Affronter la peur du rejet pour s’épanouir à tous les niveaux de sa vie

Il m’arrive de comparer les premiers pas en affaires avec les premiers pas en amour. Que ce soit pour vendre ou pour séduire, nous devons faire face à nos peurs si on veut progresser!

Le sentiment de rejet

Comme animaux grégaires, les êtres humains survivent et se développent avec les autres. Aristote aurait dit de l’Homme qu’il est un « animal politique ». La peur du rejet est plutôt commune chez toutes les couches sociales. Il se peut fort bien que vous aillez déjà vécu du rejet, de l’isolement ou de l’exclusion.

En se basant sur nos expériences passées, on arrive à des conclusions parfois inexactes par rapport à son propre statut social. Peut-être que vous vous percevez comme un « rejet ». Si c’est le cas, vous devez apprendre à rebâtir votre image de soi afin de vous sortir des pensées erronées qui vous font replonger dans vos traumatismes reliés au rejet. Il en va de votre santé mentale et de la survie de votre entreprise, qu’il s’agisse de vendre des crayons ou de vendre des services financiers!

Par exemple, j’ai le souvenir très amer d’avoir reçu par la poste la lettre de rejet d’un éditeur de roman qui était très négatif pour décrire mon tout premier roman. J’ai encore le souvenir de lire cette lettre et de me dire: « J’ai tout gâché! » Ce n’est que très récemment que j’ai pris conscience que je me positionnais souvent en « rejet » lorsque je me mettais à repenser à cet épisode. J’avais installé dans mon cerveau un logiciel autodestructeur qui me faisait me dire: « Ça ne vaut pas la peine de continuer… »

La carence affective

En amour comme en affaires, on est séduit et on séduit. Telle personne nous semble particulièrement sympathique. Telle autre ne veut rien savoir de nous. L’historique de nos relations et de la manière dont on s’attache ou non aux autres nous permet de situer chez soi des failles psychiques auxquelles il est bon de faire face. Plusieurs psychologues et psychiatres ont étudié la théorie de l’attachement. Je résume grossièrement cette théorie en disant que la relation qu’on entretien avec des figures chaleureuses et affectueuses dans l’enfance teinte tout le reste de notre vie.

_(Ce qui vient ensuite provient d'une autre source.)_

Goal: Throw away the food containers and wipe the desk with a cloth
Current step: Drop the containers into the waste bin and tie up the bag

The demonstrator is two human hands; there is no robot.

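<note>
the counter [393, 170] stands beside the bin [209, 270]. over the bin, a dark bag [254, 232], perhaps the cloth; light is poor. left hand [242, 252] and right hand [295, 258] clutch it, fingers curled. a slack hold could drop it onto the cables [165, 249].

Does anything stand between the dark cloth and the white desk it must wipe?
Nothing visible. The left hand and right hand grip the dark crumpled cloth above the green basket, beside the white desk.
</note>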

Si par exemple, vous avez reçu peu de marques d’affection durant la période critique de l’enfance, il se peut que vous aillez un sentiment inexplicable de carence affective. Cela pourrait se traduire par une panoplie de comportements d’évitement. Vous pourriez vous être bâti une carapace de protection. Vous avez peut-être eu des relations amoureuses tendues et compliquées pour rien. Je caricature… L’idée que je veux vous soumettre c’est que la manière dont on a été chouchouté, collé, caressé et regardé a laissé une trace dans notre psyché, une manière dont on regarde et traite les choses et les informations.

Ceci dit, réussir des rencontres d’affaires avec de parfaits inconnus peut être pénible pour une personne qui reconnaît chez elle un manque silencieux au fond d’elle-même.

Des comportements étranges, déviants ou inadaptés socialement peuvent se manifester de manière embarrassante dans des contextes où il faudrait plutôt avoir confiance en soi et se montrer assumé et fonceur.

Trop s’impliquer émotivement

Un autre problème se pose lorsqu’on est passionné par son job: trop s’impliquer émotivement. Le danger de se sentir rejeté n’est rien comparé à la peur générale de rater sa vie. C’est par peur de rater que bien des entrepreneurs agissent de manière impulsive et hystérique face à un changement dans leur secteur d’activité. Ces réactions normales à court terme semblent parfois exagérées lorsqu’elles durent des mois, voir des années. C’est tout le rêve de l’individu qui pourrait mourir. Faire face à un échec d’adaptation au changement peut réellement déstabiliser quelqu’un en profondeur et le ruiner dans le contexte où l’individu est laissé à lui-même.

Les réactions catastrophiques du genre « tout est perdu » ou « j’ai tout raté » sont intrinsèquement liées à la manière dont les individus se perçoivent eux-mêmes dans le contexte de leur environnement. Pour certains, l’échec est un enseignement. Pour d’autres, l’échec est une damnation,

Se regarder aller

Vous vous sentez rejeté? Vous sentez une carence? Vous dramatisez l’échec? Il est grand temps que vous preniez un instant de repos pour retrouver vos sens et mieux calibrer vos réactions. Prenez un congé. Allez marcher en forêt. Consultez un psy. Il est temps aujourd’hui de faire face à vos peurs.